Posted by Deborah Huso on Oct 30, 2013 in Men, Relationships

With all the drama surrounding politicians and celebrities who cheat, one might gain the impression that cheating is pretty pervasive. And it is. Psychologists estimate that more than 40 percent of all married relationships have at least one partner sneaking out on the other. That number jumps to over 50 percent for non-married committed relationships.

Don’t misinterpret this as a judgment call. I honestly couldn’t care less if Bill Clinton came on Monica Lewinsky’s blue dress, if Anthony Weiner sexted sexually explicit photos to young women, and whether or not Tiger Woods needs more than a Swedish blond to keep him satisfied. To each his own.

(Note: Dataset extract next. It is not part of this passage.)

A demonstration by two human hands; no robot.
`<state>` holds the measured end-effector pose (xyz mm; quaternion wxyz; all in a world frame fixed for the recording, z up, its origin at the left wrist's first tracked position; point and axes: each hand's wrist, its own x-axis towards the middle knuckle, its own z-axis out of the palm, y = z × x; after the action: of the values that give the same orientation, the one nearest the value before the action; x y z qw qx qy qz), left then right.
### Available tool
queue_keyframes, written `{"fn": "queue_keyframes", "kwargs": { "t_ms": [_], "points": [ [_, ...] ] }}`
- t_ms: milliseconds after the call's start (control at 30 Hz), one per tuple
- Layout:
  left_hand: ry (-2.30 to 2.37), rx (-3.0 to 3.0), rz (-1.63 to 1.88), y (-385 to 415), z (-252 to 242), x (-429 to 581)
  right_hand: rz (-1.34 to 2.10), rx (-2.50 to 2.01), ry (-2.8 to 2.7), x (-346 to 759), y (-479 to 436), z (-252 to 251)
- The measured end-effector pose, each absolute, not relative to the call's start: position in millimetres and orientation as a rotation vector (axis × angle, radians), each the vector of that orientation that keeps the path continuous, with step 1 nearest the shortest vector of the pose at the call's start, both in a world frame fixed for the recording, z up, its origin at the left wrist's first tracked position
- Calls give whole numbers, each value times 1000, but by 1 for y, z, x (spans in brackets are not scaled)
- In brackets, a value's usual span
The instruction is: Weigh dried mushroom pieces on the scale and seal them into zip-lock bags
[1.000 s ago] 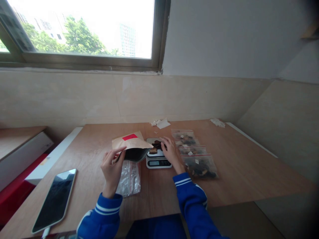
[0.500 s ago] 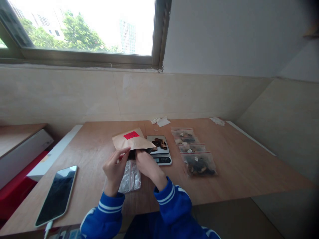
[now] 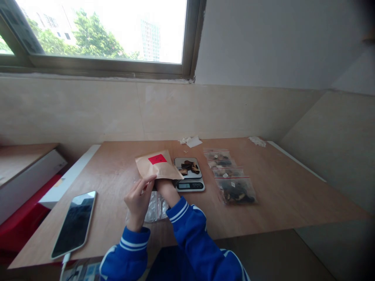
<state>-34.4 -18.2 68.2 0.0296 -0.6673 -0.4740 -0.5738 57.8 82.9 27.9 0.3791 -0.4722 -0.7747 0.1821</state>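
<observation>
A brown kraft paper bag (image 3: 159,168) with a red label is tilted above the table, its mouth towards me. My left hand (image 3: 139,199) pinches the near edge of that mouth. Deep inside the bag is my right hand (image 3: 166,191); only its back and wrist show, and its fingers are hidden. Just right of the bag stands a small kitchen scale (image 3: 191,185) with a lit display. Dark dried slices (image 3: 190,167), like dried mushroom pieces, lie on its platform. Beneath my hands rest clear plastic zip bags (image 3: 156,208).
Several filled zip bags (image 3: 236,191) with small white tags lie overlapping right of the scale. A tablet (image 3: 75,224) with a white cable is at the left. Scraps of white paper (image 3: 193,141) lie near the wall, under the window (image 3: 117,35).
My right hand has gone deeper into the paper bag, up to the wrist. More of the scale and the slices shows now. The view has shifted slightly.
</observation>
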Motion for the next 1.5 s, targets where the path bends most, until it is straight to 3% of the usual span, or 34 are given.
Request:
{"fn": "queue_keyframes", "kwargs": {
  "t_ms": [500, 767, 1000, 1267, 1500],
  "points": [
    [-1530, -1992, -1740, -14, 77, -34, 462, -1155, -2031, 98, -5, 71],
    [-1527, -2028, -1688, -11, 75, -31, 560, -978, -1735, 125, -53, 80],
    [-1547, -2039, -1668, 4, 78, -30, 444, -1191, -1168, 182, -56, 48],
    [-1545, -2067, -1696, 7, 82, -31, 211, -1270, -1634, 226, 6, 24],
    [-1547, -2076, -1684, 10, 85, -35, 12, -1326, -1636, 214, -15, 23]
  ]
}}
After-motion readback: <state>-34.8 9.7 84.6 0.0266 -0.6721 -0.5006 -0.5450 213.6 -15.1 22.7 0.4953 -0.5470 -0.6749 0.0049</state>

But I do wonder a little about something…and that is, why seemingly perfectly decent men in seemingly perfectly happy relationships cheat on their wives and girlfriends. Not that women don’t cheat, too. They do. Some estimate that as many women are cheating as men. And it may be true.

This may draw some flak from female readers, but I actually can understand, if not necessarily condone, a man who cheats on a partner because she’s no longer having sex with him or the relationship has staled to the point that neither party takes much genuine interest in the other any longer. The right thing to do would be to get a divorce or break up, but statistics also show that men are pretty complacent. Under a third of divorces are initiated by them. Much easier to cheat. You don’t have to pay alimony or child support or risk not having a warm body to come home to at night.

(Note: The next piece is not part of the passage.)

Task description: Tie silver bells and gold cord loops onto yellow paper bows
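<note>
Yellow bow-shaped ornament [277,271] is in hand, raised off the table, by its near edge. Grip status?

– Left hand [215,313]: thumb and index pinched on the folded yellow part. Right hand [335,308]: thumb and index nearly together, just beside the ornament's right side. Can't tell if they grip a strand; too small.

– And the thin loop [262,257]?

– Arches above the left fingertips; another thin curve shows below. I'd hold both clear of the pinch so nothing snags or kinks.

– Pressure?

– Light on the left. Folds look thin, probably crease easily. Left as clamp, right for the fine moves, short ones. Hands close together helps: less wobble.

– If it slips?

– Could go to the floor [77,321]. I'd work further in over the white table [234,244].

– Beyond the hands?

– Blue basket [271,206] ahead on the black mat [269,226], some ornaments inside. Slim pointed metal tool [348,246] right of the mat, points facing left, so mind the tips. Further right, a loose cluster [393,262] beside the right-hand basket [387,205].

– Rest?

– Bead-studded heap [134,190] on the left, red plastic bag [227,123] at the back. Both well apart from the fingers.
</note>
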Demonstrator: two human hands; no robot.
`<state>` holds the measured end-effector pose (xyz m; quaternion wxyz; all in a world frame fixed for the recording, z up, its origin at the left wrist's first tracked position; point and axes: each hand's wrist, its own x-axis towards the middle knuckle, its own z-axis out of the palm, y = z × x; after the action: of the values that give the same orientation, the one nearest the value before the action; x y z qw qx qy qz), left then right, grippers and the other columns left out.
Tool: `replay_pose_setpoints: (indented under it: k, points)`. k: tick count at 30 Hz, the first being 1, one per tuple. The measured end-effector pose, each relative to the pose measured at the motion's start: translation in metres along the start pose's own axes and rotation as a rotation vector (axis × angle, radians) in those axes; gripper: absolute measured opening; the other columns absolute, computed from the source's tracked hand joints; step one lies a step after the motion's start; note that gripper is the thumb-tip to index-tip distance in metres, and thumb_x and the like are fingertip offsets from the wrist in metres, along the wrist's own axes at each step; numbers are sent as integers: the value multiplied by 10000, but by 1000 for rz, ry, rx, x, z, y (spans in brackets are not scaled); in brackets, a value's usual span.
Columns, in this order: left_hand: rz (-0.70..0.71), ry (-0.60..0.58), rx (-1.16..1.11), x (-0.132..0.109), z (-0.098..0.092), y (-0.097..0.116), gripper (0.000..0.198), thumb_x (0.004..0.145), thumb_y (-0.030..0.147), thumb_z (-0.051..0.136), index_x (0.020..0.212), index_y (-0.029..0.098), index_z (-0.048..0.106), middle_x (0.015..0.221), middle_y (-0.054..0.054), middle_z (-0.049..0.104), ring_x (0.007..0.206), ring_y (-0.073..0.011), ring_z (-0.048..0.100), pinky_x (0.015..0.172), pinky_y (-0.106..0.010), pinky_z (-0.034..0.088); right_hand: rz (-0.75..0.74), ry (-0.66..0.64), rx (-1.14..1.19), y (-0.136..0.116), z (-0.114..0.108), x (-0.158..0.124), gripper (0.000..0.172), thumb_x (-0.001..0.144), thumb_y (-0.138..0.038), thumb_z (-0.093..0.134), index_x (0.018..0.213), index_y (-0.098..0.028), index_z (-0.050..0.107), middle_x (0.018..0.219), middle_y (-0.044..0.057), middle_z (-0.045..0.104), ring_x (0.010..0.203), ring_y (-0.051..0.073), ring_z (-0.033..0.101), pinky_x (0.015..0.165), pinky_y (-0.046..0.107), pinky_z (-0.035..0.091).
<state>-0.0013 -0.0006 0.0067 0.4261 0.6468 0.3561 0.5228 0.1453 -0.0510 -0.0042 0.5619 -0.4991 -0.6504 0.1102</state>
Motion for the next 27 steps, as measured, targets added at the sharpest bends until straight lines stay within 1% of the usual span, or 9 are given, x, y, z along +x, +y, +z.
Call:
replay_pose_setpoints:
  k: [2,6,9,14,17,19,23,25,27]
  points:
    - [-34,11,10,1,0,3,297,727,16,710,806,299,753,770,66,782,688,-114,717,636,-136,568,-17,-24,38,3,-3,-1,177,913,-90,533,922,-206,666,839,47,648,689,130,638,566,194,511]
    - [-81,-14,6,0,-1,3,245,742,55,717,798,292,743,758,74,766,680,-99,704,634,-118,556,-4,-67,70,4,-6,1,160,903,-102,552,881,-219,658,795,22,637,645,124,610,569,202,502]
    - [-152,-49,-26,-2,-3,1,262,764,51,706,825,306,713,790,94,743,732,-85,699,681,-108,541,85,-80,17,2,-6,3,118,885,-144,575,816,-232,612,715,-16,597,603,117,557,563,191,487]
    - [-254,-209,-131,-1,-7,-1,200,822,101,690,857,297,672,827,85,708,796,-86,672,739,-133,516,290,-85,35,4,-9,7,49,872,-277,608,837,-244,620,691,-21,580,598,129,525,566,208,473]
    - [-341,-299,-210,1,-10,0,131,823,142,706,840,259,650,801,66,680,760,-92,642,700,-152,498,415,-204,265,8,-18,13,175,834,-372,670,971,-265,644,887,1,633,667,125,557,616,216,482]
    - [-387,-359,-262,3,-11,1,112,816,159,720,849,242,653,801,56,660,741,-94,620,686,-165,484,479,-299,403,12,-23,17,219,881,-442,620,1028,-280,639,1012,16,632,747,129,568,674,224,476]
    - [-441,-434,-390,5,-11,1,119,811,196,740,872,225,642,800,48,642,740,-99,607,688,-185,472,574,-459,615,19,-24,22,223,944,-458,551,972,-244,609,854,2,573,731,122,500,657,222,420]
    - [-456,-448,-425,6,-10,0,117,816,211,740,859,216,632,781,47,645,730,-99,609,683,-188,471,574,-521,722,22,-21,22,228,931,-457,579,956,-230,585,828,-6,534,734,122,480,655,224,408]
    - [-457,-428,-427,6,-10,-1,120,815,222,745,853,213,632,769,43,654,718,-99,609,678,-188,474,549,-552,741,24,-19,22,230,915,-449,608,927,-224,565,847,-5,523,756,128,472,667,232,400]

What baffles me, however, is how so many men married to or in long-term partnerships with beautiful, charming, and generous women who intellectually, emotionally, and sexually thrill them still feel compelled to step out. As a rule, a woman will be utterly devoted to a man who satisfies her on all these levels…so incredibly rare is the find.

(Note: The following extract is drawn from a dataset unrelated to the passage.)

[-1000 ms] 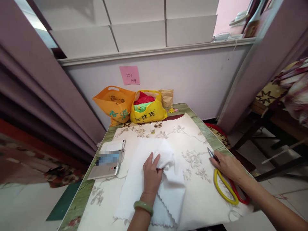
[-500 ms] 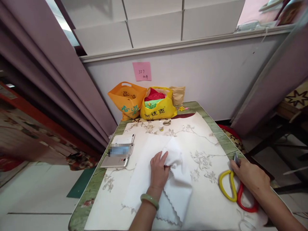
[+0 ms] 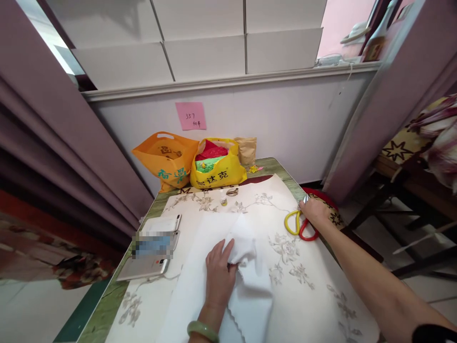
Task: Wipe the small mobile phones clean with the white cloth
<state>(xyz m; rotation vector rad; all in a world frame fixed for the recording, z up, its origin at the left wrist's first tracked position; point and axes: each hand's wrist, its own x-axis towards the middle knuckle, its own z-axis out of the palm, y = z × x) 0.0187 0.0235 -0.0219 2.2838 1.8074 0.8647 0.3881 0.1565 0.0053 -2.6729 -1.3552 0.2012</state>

A friend of mine whose long-term partner cheated on her repeatedly, says, “Once a man discovers that more than one woman finds him attractive, it becomes like a drug. He just wants more and more.” Even, ladies, if it might cost him the fantastic woman waiting at home in his bed. (Because remember a lot of women, unlike most men, will leave a dead-end or troublesome relationship…or a man who cheats on them. Women aren’t as inclined to “settle” as their male counterparts.)

So what’s up with the male compulsion to constantly scope for greener or just different pastures?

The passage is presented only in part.